What the exercise asks: Within the entries below, find the portion that opens with the line containing "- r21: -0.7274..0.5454" and closes with the line containing "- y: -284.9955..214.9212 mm". Retype that portion exactly and only.

Given information:
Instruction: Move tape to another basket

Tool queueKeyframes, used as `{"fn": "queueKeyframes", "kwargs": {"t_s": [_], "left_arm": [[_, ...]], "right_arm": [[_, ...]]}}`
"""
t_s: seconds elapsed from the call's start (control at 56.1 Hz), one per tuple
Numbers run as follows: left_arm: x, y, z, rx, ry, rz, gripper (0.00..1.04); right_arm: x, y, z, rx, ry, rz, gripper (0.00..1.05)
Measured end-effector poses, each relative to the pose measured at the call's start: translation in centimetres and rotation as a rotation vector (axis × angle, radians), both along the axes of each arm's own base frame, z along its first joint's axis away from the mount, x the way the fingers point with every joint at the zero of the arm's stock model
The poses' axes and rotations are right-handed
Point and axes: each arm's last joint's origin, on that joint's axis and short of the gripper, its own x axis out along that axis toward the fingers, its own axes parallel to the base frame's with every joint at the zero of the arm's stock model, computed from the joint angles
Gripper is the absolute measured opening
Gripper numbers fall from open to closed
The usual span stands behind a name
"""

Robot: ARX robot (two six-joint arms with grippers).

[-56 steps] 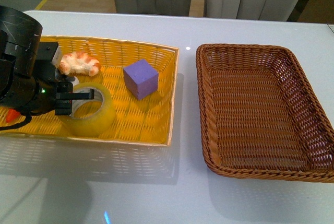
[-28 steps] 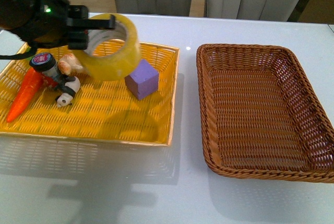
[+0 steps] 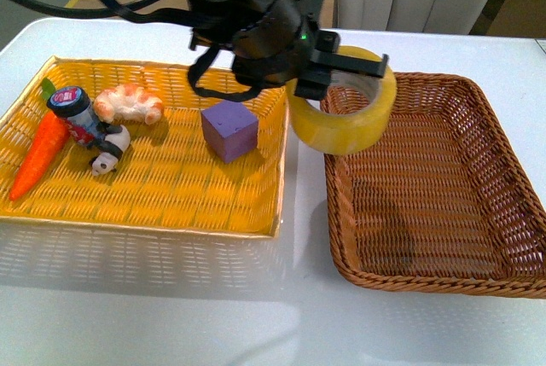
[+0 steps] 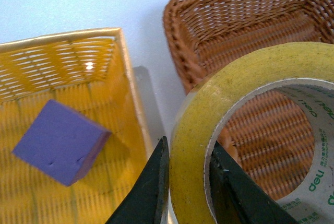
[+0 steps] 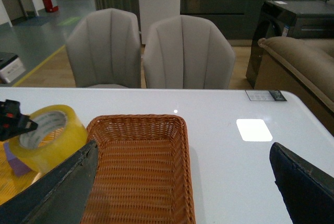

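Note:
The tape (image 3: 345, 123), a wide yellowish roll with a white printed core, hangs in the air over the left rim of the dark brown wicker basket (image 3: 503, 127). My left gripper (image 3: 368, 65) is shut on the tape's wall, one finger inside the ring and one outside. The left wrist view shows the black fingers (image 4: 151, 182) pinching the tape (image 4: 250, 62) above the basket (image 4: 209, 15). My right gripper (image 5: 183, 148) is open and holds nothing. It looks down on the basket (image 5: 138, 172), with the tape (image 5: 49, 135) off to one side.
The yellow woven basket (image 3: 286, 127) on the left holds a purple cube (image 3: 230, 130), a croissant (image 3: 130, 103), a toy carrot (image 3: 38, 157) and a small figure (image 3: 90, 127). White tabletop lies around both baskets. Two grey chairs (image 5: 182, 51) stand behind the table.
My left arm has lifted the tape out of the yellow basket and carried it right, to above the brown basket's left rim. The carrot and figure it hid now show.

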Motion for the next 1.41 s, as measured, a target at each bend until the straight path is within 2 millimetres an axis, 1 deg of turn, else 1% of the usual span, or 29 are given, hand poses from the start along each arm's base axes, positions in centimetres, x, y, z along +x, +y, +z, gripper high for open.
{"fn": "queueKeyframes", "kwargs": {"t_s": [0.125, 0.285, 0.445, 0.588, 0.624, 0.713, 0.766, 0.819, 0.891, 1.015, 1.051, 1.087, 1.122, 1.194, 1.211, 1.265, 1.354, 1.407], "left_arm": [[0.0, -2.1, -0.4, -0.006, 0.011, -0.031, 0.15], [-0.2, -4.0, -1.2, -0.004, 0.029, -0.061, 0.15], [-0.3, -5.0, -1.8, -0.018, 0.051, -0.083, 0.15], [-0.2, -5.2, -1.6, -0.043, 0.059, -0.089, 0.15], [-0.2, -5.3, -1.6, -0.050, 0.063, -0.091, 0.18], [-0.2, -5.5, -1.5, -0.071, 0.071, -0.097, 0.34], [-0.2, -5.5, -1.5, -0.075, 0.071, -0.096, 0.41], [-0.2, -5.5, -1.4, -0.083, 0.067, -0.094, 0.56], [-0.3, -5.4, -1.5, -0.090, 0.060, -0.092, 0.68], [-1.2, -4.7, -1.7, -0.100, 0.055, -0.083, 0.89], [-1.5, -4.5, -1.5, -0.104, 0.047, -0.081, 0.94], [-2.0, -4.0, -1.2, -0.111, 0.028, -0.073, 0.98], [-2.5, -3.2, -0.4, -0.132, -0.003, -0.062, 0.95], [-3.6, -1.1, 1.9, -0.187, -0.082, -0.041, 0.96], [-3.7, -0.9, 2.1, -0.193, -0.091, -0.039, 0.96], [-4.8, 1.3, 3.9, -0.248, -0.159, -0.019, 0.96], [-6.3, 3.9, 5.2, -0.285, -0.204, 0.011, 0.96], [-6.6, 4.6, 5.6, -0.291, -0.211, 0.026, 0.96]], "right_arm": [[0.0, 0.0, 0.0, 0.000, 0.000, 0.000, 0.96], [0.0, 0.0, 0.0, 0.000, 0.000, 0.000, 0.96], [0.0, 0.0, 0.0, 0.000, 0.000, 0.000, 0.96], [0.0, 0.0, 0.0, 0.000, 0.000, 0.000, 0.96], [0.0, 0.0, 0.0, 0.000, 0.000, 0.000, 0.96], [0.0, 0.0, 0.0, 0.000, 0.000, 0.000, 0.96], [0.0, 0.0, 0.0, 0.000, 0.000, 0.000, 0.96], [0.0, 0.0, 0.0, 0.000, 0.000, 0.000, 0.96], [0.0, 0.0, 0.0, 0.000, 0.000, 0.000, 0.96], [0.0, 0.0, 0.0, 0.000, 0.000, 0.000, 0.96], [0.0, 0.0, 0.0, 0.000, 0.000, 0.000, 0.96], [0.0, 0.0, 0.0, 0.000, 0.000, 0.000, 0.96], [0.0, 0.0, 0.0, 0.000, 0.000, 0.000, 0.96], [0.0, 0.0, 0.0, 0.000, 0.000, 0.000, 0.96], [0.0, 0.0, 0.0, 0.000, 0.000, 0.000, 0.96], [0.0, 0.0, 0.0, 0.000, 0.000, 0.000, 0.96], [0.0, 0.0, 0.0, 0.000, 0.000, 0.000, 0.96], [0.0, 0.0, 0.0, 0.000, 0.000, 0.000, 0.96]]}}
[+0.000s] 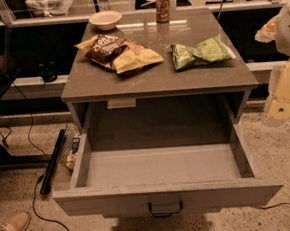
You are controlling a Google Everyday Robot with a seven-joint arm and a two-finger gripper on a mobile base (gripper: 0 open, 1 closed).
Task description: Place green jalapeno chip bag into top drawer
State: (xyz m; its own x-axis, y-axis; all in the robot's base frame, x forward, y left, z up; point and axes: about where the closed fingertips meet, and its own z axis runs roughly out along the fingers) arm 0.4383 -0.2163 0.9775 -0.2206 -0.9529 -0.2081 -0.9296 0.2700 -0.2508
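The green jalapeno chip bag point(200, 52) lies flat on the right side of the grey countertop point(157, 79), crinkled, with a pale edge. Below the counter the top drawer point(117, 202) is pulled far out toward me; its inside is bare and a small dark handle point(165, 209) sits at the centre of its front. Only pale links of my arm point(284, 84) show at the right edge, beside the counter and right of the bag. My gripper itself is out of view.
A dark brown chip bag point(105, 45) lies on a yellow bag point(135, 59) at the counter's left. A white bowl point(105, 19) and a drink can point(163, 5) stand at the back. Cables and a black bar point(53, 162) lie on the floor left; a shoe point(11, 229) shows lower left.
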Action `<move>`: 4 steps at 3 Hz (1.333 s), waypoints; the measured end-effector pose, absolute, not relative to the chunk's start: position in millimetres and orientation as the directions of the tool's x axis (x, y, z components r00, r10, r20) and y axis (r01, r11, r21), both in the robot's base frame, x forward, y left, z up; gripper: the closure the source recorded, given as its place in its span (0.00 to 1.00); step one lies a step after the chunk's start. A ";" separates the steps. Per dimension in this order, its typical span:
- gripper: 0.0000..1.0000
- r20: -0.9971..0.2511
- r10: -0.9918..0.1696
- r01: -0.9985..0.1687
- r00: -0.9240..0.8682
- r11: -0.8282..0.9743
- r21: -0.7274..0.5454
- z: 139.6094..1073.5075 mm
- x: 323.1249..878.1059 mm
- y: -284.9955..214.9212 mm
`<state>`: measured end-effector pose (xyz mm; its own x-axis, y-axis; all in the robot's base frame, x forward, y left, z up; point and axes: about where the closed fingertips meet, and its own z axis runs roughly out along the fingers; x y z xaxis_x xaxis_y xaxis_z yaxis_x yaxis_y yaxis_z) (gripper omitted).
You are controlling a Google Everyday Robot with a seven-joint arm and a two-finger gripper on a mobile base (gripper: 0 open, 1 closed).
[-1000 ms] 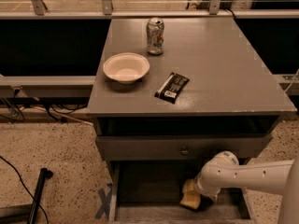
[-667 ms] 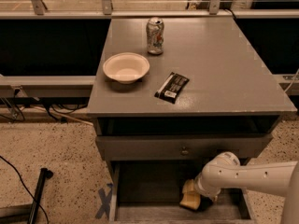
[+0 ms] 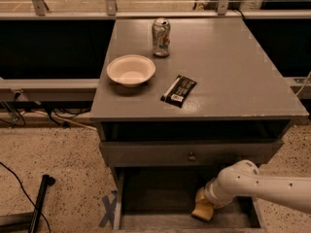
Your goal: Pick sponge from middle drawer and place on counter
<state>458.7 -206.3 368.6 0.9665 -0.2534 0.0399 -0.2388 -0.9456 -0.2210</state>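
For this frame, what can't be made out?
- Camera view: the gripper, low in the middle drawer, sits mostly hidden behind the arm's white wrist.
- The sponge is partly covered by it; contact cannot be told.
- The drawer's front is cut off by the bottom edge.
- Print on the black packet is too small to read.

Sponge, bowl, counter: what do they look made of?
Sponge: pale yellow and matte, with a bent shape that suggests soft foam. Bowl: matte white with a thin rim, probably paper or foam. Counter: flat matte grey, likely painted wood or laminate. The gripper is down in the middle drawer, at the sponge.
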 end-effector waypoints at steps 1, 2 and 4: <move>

Response to the task:
- r21: -0.7274..0.5454
- z: 139.6094..1073.5075 mm
- x: 323.1249..878.1059 mm
- y: -284.9955..214.9212 mm

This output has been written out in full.